▶ [Action item]:
Could you set down exactly the lines of the data below, starting at the one that holds "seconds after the" and ending at the one that holds "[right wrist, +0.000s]", both included, and only those?

(Saved entries)

▶

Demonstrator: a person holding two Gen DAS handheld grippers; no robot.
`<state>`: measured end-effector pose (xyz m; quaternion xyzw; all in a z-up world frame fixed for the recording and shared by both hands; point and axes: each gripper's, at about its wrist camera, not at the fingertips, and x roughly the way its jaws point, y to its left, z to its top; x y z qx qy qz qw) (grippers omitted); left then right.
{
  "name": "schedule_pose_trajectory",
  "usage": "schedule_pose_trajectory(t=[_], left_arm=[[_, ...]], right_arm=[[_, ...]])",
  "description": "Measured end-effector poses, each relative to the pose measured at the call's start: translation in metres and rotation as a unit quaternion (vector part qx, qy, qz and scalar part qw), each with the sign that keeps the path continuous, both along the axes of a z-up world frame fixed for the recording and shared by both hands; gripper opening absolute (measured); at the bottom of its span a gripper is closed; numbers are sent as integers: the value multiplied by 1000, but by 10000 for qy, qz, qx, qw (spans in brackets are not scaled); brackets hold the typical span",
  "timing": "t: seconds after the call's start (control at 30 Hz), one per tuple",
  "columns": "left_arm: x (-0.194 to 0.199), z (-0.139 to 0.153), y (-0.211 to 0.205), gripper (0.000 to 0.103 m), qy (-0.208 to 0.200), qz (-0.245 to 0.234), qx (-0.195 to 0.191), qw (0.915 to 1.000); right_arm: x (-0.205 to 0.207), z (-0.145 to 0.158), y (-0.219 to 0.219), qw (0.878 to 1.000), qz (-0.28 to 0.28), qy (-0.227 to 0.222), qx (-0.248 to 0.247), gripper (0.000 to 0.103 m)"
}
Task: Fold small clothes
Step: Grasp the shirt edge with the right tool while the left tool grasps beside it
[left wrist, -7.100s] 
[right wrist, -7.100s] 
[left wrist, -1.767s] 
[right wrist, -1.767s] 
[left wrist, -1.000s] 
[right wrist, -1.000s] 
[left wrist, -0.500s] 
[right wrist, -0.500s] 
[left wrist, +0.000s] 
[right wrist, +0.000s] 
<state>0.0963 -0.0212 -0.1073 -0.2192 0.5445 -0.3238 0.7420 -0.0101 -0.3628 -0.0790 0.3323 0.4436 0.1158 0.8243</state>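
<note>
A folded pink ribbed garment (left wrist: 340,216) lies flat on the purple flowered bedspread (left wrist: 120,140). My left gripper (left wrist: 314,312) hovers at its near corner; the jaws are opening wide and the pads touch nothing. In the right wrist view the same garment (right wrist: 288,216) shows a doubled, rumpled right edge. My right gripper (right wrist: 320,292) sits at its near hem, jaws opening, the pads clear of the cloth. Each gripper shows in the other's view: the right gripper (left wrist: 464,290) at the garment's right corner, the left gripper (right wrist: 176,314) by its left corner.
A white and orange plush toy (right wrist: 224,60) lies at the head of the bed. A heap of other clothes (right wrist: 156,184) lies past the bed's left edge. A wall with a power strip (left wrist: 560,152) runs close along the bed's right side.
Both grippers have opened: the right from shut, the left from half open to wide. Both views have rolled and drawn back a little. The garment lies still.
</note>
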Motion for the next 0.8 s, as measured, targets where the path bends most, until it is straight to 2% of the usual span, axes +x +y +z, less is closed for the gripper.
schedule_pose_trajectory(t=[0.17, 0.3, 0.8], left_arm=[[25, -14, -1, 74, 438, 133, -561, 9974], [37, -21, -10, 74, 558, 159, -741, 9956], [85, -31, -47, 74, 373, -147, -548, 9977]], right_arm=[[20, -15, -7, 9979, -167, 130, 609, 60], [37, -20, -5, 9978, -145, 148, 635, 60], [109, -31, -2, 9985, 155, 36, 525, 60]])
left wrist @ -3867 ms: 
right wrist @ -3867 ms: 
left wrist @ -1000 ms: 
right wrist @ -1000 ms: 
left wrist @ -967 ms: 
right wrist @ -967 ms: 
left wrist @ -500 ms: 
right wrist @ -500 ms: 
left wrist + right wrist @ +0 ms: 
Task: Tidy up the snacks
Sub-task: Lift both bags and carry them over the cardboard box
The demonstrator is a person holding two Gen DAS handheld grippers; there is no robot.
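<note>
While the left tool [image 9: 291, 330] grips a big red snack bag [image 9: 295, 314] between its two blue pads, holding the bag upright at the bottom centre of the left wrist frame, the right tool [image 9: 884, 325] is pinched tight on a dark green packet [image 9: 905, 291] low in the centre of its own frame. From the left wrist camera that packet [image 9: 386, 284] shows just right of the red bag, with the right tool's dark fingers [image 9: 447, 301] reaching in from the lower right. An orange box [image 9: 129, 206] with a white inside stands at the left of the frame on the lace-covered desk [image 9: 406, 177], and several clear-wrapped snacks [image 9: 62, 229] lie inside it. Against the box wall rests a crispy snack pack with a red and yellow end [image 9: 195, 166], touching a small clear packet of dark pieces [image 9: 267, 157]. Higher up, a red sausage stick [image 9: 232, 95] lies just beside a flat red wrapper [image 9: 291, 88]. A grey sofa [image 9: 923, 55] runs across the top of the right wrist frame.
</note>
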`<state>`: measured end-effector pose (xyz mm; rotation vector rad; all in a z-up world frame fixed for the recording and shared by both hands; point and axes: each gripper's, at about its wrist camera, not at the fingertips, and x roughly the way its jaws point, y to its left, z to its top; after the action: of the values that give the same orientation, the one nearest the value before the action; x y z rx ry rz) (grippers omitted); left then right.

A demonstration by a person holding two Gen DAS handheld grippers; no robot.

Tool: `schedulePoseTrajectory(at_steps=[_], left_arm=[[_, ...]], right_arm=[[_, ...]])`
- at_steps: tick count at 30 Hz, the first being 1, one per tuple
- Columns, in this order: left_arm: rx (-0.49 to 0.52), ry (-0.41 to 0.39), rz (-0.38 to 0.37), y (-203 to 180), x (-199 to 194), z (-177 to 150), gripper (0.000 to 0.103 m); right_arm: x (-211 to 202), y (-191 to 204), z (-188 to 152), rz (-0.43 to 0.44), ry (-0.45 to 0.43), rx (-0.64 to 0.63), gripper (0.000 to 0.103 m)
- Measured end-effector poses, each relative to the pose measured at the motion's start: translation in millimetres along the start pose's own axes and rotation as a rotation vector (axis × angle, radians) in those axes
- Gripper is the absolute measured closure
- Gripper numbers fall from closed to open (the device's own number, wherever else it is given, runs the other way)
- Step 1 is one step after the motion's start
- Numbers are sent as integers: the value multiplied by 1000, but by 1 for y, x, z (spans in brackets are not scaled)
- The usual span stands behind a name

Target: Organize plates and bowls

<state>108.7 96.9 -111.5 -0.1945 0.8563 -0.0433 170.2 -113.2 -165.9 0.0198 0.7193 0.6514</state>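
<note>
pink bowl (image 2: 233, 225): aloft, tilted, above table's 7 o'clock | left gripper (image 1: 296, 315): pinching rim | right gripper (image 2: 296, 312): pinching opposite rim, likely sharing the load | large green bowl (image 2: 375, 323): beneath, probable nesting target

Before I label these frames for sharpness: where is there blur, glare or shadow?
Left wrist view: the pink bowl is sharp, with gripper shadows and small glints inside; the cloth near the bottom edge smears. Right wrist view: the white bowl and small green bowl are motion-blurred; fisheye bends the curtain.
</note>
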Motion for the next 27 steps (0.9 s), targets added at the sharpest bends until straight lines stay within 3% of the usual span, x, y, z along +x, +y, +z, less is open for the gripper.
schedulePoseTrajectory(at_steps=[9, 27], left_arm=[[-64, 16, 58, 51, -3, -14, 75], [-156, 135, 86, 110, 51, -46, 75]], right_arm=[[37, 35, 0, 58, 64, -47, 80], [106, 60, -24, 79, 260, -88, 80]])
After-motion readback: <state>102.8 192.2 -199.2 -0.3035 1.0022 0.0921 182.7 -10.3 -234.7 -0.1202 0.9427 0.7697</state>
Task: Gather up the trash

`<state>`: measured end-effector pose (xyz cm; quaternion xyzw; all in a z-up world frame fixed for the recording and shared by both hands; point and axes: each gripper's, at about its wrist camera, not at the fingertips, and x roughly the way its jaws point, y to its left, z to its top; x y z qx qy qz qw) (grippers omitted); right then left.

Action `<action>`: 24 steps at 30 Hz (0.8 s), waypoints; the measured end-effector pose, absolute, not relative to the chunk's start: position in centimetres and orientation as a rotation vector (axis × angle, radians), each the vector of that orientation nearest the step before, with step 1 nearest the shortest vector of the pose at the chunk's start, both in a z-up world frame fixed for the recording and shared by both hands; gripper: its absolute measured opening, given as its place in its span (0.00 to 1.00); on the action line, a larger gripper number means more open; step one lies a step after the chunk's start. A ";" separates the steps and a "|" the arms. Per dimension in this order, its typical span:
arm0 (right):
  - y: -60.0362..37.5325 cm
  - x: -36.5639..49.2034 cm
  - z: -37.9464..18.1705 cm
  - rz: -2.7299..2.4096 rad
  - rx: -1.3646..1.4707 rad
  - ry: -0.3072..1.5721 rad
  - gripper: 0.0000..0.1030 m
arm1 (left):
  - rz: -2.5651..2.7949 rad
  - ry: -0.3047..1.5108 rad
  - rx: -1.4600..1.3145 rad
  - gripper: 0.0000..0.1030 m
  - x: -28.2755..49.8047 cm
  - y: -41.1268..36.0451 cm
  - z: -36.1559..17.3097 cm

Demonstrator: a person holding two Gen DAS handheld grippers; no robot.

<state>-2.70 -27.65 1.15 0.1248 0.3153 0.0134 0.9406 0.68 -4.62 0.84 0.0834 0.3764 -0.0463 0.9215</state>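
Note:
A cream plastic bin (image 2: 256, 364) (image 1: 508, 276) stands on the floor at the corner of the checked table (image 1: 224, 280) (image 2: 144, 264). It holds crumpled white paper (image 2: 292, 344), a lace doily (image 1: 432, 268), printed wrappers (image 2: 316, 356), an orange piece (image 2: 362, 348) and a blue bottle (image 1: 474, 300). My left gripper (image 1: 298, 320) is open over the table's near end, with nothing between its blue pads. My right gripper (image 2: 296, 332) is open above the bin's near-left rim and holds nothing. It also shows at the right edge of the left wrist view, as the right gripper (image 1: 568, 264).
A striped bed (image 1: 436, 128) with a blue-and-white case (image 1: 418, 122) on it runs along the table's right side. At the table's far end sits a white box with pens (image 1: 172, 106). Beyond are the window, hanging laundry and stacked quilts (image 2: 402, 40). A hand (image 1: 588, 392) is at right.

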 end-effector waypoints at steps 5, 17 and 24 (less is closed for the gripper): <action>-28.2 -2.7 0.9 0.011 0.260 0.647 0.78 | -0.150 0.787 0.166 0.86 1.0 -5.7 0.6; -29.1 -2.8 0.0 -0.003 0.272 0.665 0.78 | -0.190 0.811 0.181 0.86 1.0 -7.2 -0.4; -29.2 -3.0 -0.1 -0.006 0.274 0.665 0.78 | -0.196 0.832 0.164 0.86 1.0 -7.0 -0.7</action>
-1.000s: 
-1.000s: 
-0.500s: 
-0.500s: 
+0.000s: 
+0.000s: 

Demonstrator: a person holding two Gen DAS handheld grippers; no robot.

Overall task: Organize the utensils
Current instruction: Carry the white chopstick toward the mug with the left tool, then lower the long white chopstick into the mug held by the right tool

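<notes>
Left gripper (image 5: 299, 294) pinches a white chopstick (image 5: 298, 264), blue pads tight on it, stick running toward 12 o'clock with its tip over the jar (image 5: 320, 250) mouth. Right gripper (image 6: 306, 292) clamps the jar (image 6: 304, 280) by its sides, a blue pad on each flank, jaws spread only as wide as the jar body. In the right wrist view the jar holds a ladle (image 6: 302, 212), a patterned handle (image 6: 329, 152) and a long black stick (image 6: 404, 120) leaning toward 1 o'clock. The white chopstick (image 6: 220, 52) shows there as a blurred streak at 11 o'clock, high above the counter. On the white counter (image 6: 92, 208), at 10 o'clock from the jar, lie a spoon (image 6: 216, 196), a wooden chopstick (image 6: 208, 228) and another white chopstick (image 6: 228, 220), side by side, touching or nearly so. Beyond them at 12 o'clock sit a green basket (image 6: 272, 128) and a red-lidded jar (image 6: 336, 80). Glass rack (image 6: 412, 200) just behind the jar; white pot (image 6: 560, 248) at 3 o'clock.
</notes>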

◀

▶ [Response]:
  "timing": "t: seconds after the call's start (control at 30 Hz), one per tuple",
  "columns": "left_arm: x (-0.194 to 0.199), z (-0.139 to 0.153), y (-0.211 to 0.205), gripper (0.000 to 0.103 m), qy (-0.208 to 0.200), qz (-0.245 to 0.234), qx (-0.195 to 0.191), qw (0.915 to 1.000); right_arm: x (-0.205 to 0.207), z (-0.145 to 0.158), y (-0.219 to 0.219), qw (0.878 to 1.000), qz (-0.28 to 0.28), qy (-0.227 to 0.222), qx (-0.248 to 0.247), gripper (0.000 to 0.103 m)"
}
Task: Fold small clothes
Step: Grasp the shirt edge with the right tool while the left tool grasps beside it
[left wrist, -7.100s] 
[right wrist, -7.100s] 
[left wrist, -1.767s] 
[right wrist, -1.767s] 
[left wrist, -1.000s] 
[right wrist, -1.000s] 
[left wrist, -0.500s] 
[right wrist, -0.500s] 
[left wrist, +0.000s] 
[right wrist, +0.000s] 

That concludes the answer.